_WORK ITEM_: Look through the records below, and whenever a line contains "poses", copy it.

_DATA LISTING_:
=== Section Start ===
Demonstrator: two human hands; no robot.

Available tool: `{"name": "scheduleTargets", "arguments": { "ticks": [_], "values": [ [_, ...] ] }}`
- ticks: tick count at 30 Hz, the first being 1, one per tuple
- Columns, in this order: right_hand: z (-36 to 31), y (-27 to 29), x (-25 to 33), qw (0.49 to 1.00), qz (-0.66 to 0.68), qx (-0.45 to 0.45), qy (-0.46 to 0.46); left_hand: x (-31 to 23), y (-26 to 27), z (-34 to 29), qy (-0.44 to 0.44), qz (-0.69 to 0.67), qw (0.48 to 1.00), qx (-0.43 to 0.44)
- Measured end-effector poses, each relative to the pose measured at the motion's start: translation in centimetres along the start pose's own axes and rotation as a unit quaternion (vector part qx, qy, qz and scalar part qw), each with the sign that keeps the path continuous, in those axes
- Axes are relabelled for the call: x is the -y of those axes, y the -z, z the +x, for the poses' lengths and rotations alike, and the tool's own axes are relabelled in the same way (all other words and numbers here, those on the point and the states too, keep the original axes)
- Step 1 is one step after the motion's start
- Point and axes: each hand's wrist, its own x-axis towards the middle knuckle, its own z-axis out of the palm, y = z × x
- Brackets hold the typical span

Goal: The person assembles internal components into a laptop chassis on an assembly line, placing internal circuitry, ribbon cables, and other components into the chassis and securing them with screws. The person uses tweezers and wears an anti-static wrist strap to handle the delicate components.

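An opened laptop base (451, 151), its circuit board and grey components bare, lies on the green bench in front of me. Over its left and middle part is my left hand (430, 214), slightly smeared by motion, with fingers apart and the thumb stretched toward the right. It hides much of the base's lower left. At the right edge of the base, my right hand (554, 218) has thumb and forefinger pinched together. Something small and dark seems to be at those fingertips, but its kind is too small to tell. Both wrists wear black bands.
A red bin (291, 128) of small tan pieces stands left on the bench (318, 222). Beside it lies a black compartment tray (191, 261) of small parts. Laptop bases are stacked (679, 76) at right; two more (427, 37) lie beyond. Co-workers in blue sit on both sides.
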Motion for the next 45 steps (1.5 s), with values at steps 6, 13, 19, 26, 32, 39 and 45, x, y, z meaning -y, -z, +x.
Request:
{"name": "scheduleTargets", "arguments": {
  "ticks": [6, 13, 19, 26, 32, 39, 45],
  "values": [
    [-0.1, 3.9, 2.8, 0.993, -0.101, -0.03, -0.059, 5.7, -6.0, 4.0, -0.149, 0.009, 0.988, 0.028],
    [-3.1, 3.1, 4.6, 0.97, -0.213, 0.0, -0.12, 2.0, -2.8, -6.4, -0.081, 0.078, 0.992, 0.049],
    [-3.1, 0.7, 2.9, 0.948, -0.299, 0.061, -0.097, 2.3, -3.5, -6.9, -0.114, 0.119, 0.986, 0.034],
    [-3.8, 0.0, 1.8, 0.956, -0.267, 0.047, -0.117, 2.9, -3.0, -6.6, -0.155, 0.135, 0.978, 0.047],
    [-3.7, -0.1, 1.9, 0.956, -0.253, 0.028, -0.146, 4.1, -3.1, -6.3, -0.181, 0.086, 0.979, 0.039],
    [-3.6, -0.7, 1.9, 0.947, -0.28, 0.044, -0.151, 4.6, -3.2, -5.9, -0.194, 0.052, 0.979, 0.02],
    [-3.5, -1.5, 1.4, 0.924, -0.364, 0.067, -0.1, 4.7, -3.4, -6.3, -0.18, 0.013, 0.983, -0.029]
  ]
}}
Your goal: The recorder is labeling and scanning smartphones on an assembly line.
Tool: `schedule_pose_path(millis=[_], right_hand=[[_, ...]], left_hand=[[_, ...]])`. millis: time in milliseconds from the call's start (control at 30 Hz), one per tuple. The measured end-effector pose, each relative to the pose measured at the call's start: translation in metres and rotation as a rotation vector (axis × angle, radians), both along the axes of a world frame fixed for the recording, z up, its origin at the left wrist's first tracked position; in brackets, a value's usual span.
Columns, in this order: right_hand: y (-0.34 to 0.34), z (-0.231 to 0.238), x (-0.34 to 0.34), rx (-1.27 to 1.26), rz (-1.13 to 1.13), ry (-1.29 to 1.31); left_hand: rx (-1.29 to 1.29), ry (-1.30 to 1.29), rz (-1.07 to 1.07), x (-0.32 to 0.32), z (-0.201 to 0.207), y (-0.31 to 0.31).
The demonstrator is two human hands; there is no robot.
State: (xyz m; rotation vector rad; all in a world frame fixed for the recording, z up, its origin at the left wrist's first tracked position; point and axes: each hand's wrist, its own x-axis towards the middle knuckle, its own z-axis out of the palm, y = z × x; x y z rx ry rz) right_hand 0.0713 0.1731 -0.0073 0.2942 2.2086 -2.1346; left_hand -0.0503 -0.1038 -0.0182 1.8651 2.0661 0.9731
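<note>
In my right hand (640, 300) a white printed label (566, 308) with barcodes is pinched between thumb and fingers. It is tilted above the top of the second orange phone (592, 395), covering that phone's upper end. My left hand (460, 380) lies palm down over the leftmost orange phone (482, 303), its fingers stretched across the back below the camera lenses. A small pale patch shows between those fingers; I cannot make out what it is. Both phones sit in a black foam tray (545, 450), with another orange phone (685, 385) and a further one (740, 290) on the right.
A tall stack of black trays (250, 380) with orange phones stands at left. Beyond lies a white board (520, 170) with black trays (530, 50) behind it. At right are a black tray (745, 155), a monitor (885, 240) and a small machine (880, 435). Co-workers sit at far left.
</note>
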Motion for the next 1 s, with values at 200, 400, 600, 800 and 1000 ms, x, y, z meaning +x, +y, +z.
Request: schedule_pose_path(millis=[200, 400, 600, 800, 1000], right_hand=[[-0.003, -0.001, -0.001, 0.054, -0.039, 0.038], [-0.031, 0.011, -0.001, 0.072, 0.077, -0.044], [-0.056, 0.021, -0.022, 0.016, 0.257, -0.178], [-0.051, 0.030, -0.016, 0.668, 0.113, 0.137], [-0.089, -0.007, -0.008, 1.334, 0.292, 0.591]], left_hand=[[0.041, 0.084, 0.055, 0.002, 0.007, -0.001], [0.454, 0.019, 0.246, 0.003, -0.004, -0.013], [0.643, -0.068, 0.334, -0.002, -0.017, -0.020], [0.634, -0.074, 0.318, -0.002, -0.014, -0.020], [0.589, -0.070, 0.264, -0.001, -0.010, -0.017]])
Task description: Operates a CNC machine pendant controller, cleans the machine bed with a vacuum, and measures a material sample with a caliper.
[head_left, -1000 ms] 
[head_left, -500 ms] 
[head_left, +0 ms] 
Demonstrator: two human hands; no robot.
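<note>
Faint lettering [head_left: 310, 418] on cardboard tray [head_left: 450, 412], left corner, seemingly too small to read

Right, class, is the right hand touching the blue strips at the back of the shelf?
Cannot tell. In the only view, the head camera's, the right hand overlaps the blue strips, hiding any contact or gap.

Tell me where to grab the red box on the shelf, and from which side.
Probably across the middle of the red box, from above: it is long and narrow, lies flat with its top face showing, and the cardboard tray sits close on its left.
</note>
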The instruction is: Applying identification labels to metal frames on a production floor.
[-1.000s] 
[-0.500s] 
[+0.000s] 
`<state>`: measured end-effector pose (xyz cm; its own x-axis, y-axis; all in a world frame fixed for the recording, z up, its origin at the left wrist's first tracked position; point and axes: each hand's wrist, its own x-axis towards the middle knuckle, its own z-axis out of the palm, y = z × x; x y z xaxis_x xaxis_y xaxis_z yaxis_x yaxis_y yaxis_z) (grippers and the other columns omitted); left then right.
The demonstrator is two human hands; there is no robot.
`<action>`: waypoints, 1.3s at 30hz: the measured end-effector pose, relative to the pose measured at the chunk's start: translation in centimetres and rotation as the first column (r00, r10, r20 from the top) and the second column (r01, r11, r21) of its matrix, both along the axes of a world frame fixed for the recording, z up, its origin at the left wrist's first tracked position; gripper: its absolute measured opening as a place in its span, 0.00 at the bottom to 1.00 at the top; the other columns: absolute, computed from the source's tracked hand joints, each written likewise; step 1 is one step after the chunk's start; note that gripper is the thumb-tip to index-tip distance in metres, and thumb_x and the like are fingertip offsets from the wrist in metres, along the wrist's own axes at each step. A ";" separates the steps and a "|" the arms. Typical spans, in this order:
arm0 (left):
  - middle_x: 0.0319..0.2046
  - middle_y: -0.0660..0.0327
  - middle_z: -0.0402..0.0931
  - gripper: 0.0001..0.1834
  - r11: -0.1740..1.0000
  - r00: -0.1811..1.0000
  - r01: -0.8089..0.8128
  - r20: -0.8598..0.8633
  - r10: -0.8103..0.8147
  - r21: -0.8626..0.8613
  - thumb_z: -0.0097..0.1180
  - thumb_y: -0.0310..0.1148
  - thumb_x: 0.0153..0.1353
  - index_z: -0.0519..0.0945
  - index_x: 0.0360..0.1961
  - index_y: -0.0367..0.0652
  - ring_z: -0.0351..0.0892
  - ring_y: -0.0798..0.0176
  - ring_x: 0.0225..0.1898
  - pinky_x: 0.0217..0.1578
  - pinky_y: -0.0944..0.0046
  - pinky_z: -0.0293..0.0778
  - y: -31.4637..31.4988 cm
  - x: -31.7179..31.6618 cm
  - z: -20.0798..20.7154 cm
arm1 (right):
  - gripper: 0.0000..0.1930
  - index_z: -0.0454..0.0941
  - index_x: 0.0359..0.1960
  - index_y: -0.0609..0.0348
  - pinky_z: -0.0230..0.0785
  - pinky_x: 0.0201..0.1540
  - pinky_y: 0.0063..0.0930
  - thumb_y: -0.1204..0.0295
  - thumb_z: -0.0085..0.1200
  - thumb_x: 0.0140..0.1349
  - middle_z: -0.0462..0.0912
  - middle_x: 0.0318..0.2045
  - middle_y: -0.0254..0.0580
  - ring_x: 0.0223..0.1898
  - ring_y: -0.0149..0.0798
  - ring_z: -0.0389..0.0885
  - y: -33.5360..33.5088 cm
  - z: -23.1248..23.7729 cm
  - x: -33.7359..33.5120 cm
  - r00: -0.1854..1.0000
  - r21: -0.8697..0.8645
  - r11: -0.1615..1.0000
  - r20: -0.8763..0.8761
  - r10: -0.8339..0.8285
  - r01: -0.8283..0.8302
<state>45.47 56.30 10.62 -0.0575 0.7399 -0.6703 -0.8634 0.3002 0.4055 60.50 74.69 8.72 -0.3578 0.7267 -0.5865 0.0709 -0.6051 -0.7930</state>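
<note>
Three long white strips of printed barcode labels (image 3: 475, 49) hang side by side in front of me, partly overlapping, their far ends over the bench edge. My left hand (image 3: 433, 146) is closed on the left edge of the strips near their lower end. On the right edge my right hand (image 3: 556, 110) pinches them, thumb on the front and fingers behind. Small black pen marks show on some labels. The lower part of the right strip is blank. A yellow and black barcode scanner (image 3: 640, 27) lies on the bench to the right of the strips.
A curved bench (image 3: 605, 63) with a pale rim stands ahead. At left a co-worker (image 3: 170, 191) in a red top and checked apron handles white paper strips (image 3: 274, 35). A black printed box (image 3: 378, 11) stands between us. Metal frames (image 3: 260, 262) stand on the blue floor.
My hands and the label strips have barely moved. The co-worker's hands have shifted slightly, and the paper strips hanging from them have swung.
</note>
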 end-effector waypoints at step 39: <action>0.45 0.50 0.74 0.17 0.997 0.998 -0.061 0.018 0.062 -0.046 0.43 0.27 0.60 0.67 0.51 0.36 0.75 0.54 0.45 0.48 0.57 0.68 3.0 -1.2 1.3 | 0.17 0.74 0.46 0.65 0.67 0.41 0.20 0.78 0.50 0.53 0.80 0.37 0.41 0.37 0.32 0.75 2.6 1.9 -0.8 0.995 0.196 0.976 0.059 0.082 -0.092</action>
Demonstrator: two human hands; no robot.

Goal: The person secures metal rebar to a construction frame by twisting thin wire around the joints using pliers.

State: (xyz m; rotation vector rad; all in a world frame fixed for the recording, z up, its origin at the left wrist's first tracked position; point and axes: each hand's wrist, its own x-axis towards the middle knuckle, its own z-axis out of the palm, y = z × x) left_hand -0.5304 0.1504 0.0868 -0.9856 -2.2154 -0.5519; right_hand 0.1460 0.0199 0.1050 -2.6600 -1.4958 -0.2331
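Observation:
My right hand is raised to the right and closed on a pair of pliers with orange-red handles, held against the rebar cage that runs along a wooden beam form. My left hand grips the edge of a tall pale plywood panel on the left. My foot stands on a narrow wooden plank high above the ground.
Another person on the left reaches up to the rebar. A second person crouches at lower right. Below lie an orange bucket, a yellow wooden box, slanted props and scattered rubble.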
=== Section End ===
_EXERCISE RESPONSE_:
- Measured end-effector poses, each relative to the pose measured at the motion's start: translation in centimetres along the start pose's own axes and rotation as a unit quaternion (vector part qx, qy, qz and scalar part qw), each with the sign that keeps the path continuous, in those axes
- Axes are relabelled for the call: x is the -y of those axes, y the -z, z the +x, for the poses' lengths and rotations alike, and the tool's own axes are relabelled in the same way (all other words and numbers here, those on the point and the states too, keep the original axes)

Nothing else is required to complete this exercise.